■ **Exercise details**:
Repeat each line of the data below exactly, but skip the pictures.

Provided data: Begin

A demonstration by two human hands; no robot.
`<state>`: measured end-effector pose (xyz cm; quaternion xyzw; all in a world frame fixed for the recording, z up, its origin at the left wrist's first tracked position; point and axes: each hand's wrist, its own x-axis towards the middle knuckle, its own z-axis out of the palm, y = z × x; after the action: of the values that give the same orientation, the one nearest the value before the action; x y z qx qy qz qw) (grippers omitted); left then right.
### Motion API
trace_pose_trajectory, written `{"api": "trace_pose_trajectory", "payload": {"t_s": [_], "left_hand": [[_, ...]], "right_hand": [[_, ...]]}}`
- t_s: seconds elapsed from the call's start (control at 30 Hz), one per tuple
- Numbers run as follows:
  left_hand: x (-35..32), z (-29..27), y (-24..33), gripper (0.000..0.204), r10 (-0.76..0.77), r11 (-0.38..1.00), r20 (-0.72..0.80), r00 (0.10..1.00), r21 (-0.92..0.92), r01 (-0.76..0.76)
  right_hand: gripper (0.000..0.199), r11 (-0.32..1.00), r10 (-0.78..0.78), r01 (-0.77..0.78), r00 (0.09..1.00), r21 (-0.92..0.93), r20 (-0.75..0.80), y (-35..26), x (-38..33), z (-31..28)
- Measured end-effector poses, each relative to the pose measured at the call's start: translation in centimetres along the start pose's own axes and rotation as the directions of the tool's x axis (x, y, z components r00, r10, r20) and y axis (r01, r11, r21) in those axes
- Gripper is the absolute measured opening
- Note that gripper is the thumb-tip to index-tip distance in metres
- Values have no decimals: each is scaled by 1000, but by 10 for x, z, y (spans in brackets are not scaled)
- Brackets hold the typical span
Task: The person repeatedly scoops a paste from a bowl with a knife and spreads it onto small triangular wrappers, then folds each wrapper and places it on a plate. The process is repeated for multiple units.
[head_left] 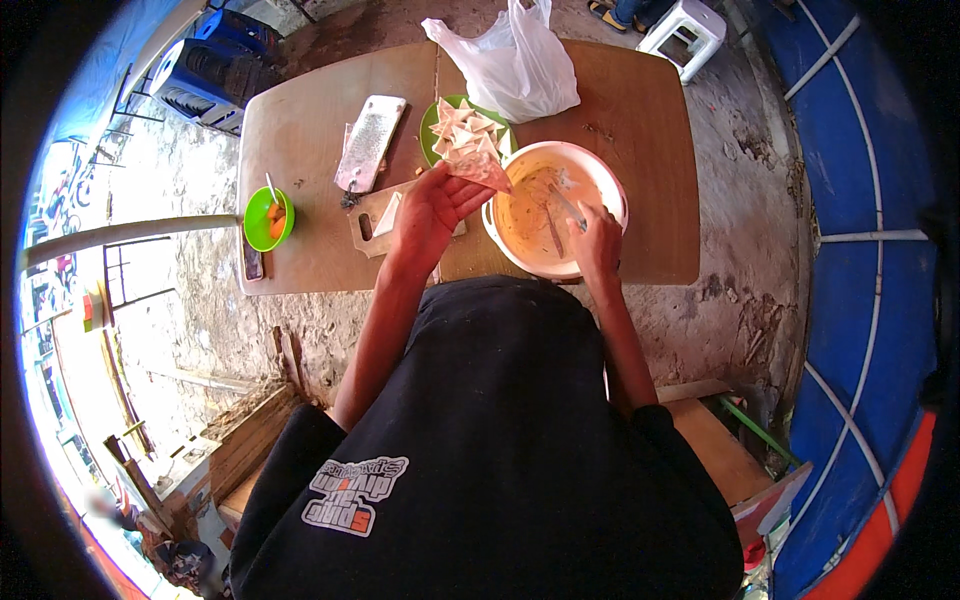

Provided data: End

■ **Reply to the exercise**:
A demonstration by two human hands; no robot.
`<state>`: measured end-effector pose (xyz cm; quaternion xyzw; all in a world frame fixed for the recording, z up, its origin at the left wrist's first tracked position; point and axes: each hand's wrist, its own x-axis towards the middle knuckle, its own z-axis out of the palm, y = z × x; after the action: of the values that give the same orientation, the one nearest the value before the action; x y z qx qy qz qw) (grippers omitted); left then right.
### Motion API
trace_pose_trajectory, written `{"api": "trace_pose_trajectory", "payload": {"t_s": [_], "left_hand": [[_, ...]], "right_hand": [[_, ...]]}}`
- t_s: seconds elapsed from the call's start (control at 30 Hz), one per tuple
- Numbers run as follows:
  left_hand: x (-35..32), z (-29..27), y (-24..33), gripper (0.000..0.204), r10 (-0.76..0.77), r11 (-0.38..1.00), r20 (-0.72..0.80), r00 (0.10..1.00), r21 (-0.92..0.92), r01 (-0.76..0.76)
  right_hand: gripper (0.000..0.199), r11 (-0.32..1.00), r10 (-0.78..0.78), r01 (-0.77..0.78), r00 (0.09..1.00), r21 (-0.92..0.93), r20 (-0.75..0.80), y (-35..26), x (-38..33), z (-31..28)
- Measured end-effector poses, each relative to the pose measured at the call's start: translation in centimetres along the start pose's own axes and rotation as the directions of the tool's x axis (x, y, z components r00, r10, r20) and y axis (r01, r11, r21) in those axes
- Gripper is the absolute measured opening
- Note that gripper is the thumb-tip to index-tip distance in metres
- Values have no decimals: each is scaled by 1000, but by 10 for x, z, y (spans in brackets are not scaled)
- Brackets hold the typical span
Task: The person repeatedly scoops a paste from a bowl with a knife and spreads it onto small triangular wrappers, then folds each wrapper and places it on a plate. The process is repeated for multiple units.
[head_left] 

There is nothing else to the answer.